Four novel Zn(II) complexes [Zn(L(1))(bipy)(H(2)O)(2)].4H(2)O(1), [Zn(L(1))(phen)(H(2)O)(2)].4H(2)O(2), [Zn(L(2))(bipy)(H(2)O)(2)].4H(2)O(3) and [Zn(L(2))(phen)(H(2)O)(2)].4H(2)O (4), where bipy=2,2'-bipyridine, phen=1,10-phenanthroline, L(1)=2,2'-bipyridine 5,5'-dicarboxylic acid, L(2)=2,2'-bipyridine-4,4'-dicarboxylic acid, have been synthesized and characterized using IR, (1)H NMR, element analysis and single-crystal X-ray diffractometry. The unit cell parameters for the title complex (1), a=7.9621(10)A, b=12.6853(17)A, c=13.3714(17)A, alpha=68.549(2) degrees , beta=79.065(2) degrees , gamma=88.723(2) degrees , V=1232.5(3)A(3), Z=15, space group,P-1(2).complex (4) a=9.5710(5)A, b=14.1140(7)A, c=19.0045(9)A, alpha=90 degrees , beta=99.9920(10) degrees , gamma=90 degrees , V=2528.3(2)A(3), Z=32, space group, P121/n 1(14).
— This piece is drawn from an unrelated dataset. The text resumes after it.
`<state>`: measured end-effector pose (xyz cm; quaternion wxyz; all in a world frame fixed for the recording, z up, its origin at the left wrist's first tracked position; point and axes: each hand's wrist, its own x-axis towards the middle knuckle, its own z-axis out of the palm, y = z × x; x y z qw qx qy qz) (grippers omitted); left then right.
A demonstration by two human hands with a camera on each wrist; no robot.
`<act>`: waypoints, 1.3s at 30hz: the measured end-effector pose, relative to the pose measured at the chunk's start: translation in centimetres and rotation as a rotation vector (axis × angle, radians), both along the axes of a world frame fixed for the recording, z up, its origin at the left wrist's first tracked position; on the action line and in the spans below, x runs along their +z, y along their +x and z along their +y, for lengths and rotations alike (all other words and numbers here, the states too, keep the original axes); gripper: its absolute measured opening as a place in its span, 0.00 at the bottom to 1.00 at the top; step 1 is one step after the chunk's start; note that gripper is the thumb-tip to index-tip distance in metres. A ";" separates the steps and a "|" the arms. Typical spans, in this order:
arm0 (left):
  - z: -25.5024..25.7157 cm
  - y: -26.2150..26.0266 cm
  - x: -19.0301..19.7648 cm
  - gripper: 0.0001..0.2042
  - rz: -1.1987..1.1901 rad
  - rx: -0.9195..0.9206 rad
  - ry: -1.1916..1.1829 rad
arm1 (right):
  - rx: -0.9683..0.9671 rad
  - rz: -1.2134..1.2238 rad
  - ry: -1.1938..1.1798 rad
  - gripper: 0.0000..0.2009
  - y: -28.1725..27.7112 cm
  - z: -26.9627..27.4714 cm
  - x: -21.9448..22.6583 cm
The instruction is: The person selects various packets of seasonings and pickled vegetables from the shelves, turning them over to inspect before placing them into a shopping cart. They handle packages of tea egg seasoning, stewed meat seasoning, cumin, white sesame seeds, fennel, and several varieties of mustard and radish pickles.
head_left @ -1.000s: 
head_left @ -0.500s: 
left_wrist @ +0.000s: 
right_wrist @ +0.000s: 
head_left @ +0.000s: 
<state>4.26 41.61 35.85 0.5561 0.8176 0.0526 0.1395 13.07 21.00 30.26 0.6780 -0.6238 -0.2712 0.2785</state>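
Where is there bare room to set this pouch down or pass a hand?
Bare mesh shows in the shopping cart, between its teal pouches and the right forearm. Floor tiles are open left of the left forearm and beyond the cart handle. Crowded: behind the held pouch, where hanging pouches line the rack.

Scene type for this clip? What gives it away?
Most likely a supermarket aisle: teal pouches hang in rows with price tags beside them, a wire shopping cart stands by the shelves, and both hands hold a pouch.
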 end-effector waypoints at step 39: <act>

The binding of the complexes with fish sperm DNA (FS-DNA) was investigated by electronic absorption spectra and fluorescence spectroscopy, showing that the complexes have the ability of interaction with DNA of intercalative mode. The intrinsic binding constant K of the complexes with FS-DNA is 0.37 x 10(5)M(-1) (1) 0.73 x 10(5)M(-1) (2), 0.98 x 10(5)M(-1) (3), and 1.05 x 10(5)M(-1) (4). The results indicate that the four complexes bound to DNA with different binding affinity, in the order complex 4>3>2>1. Gel electrophoresis assay demonstrates the ability of the complexes to cleave the pBR322 plasmid DNA. The cytotoxic activity of the complexes was tested against four different cancer cell lines. The four complexes exhibited cytotoxic specificity and significant cancer cell inhibitory rate.